Thunder rumbles again. I turn to see how close the storm is. Earlier in the day one had rained itself out before reaching us. But now an isolated curtain of rain, with blue sky on either side, is moving toward us. I can smell it coming.

  I turn back and glance at Andy’s ankle. The snake’s head is up, and its ebony tongue is sliding in and out. I touch my cheek where the corn snake’s red tongue had brushed my face.

  The muscles in Andy’s jaw work. His left calf muscle quivers. “I think it smells Teapot,” he whispers.

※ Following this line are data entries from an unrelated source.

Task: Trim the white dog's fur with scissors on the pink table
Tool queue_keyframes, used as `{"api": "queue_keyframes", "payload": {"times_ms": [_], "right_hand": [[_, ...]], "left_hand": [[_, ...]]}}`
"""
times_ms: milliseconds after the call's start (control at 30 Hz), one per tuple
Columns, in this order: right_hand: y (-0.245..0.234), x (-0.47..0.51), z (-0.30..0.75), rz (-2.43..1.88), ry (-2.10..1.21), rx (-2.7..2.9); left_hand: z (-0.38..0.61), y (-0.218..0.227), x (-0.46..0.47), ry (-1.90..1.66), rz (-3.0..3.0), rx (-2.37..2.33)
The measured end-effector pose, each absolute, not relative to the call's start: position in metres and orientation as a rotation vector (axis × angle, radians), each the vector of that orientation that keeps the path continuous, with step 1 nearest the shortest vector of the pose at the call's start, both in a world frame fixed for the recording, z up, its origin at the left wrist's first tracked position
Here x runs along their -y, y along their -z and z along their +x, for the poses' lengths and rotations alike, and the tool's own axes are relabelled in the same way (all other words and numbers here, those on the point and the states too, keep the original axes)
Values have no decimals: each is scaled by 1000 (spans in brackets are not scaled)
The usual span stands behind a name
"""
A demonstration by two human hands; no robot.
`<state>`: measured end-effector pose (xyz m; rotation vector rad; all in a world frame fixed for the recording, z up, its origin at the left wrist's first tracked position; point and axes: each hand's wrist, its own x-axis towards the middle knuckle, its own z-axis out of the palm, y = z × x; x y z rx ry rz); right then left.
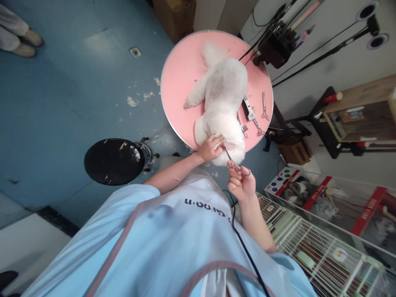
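A fluffy white dog (227,88) lies on a round pink grooming table (176,74), with one paw stretched to the left. At the dog's near end, my left hand (212,147) grips the fur with curled fingers beside a small pinkish patch. My right hand (241,181) holds slim metal scissors (231,158), its fingers closed around the ring handles. Their tips point into the fur close to my left fingertips, and I cannot see whether the blades are apart.
Clippers (248,108) and several more scissors (264,106) lie on the table's right side. A black stool (114,161) stands on the blue floor among tufts of hair. White wire cages (318,243) are at lower right. Another person's shoes (32,38) show at upper left.
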<state>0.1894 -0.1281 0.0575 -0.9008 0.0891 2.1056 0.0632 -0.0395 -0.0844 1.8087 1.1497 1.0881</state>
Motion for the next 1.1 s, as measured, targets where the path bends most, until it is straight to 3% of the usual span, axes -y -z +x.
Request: {"api": "queue_keyframes", "payload": {"times_ms": [1100], "right_hand": [[-59, 129, 192, -1188, -2137, 112]], "left_hand": [[64, 79, 37, -1061, 1838, -1164]]}}
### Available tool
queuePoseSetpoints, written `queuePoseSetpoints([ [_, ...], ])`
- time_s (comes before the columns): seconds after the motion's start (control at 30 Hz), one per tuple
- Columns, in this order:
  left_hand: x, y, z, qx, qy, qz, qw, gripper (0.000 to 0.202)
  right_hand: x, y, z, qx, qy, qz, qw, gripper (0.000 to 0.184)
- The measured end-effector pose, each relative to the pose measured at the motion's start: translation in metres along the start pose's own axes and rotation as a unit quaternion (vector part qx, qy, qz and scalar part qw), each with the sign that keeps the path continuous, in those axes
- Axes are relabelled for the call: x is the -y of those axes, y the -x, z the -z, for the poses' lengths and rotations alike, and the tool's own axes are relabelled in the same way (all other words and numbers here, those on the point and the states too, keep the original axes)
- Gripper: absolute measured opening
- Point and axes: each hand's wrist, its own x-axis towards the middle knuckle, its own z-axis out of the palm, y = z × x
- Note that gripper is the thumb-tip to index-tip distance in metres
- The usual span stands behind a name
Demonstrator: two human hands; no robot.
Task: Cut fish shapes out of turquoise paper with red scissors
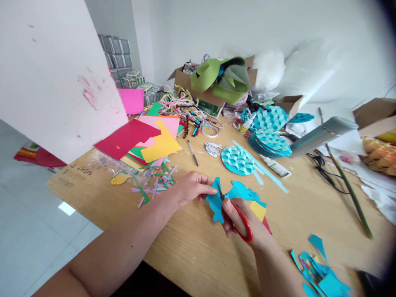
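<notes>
My left hand [198, 187] pinches the edge of a piece of blue paper [213, 202] with a curved outline. My right hand [238, 218] is closed round a pair of red-handled scissors [247, 231]. Their blades lie against the upper part of the blue paper. Just beyond the scissors, a blue paper cutout [243, 190] rests on the table. A yellow paper piece [258, 210] shows partly beside my right wrist. A round blue disc with a scale pattern [237, 161] lies a little farther off, near a small white fish drawing [212, 149].
Coloured paper sheets [126, 138] and thin paper strips [154, 183] spread on the left. A pen [193, 153] lies mid-table. Stacked patterned discs [269, 142], a grey flask [323, 136] and a long green stick [349, 189] stand or lie right. Blue scraps [328, 278] are at lower right.
</notes>
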Motion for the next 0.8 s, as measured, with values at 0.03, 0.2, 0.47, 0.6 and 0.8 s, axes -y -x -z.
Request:
queuePoseSetpoints([
  [0.03, 0.0001, -0.0001, -0.0001, 0.001, 0.000, -0.001, 1.000, 0.025, 0.0002, 0.0003, 0.0000, 0.000, 0.001, -0.002, 1.000, 0.072],
  [0.2, 0.0011, -0.0007, -0.0002, 0.000, 0.000, -0.004, 1.000, 0.025, -0.0018, -0.0001, -0.0004, -0.003, 0.004, -0.011, 1.000, 0.071],
  [0.47, 0.0000, 0.0002, -0.0006, -0.001, -0.002, -0.001, 1.000, 0.026, -0.0023, -0.0002, -0.0003, -0.009, -0.016, -0.032, 0.999, 0.064],
  [0.6, 0.0011, 0.0000, 0.0000, -0.001, -0.002, -0.002, 1.000, 0.025, -0.0020, -0.0005, -0.0002, -0.013, -0.021, -0.041, 0.999, 0.066],
  [0.8, 0.0013, -0.0003, -0.0001, -0.001, -0.001, -0.005, 1.000, 0.026, 0.0008, 0.0012, -0.0018, -0.031, -0.027, -0.042, 0.998, 0.068],
])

  I look down. Teapot is working the zipper-pull back and forth through her bill. I start to push her back into the pack. Why hadn’t I thought to use Teapot to lure the snake away before now? “How fast can that snake move?”

  “Very fast, but it will move slowly on the hunt. It’s the strike that’s like lightning, but it can only strike its body length . . . I think.”

  “How long is that?” Seemed a logical question.

  “Not very. Two feet, maybe.”

  I’m about six feet from Andy. “If I put the pack a little closer, do you think it will let go of you and come after Teapot?”

  “It’s worth a try.”

  “I guess we’ll find out.” I push Teapot’s head back inside the pack and close the zipper, then lean over as far as I can and put the pack an arm’s length closer to Andy— three feet from the snake.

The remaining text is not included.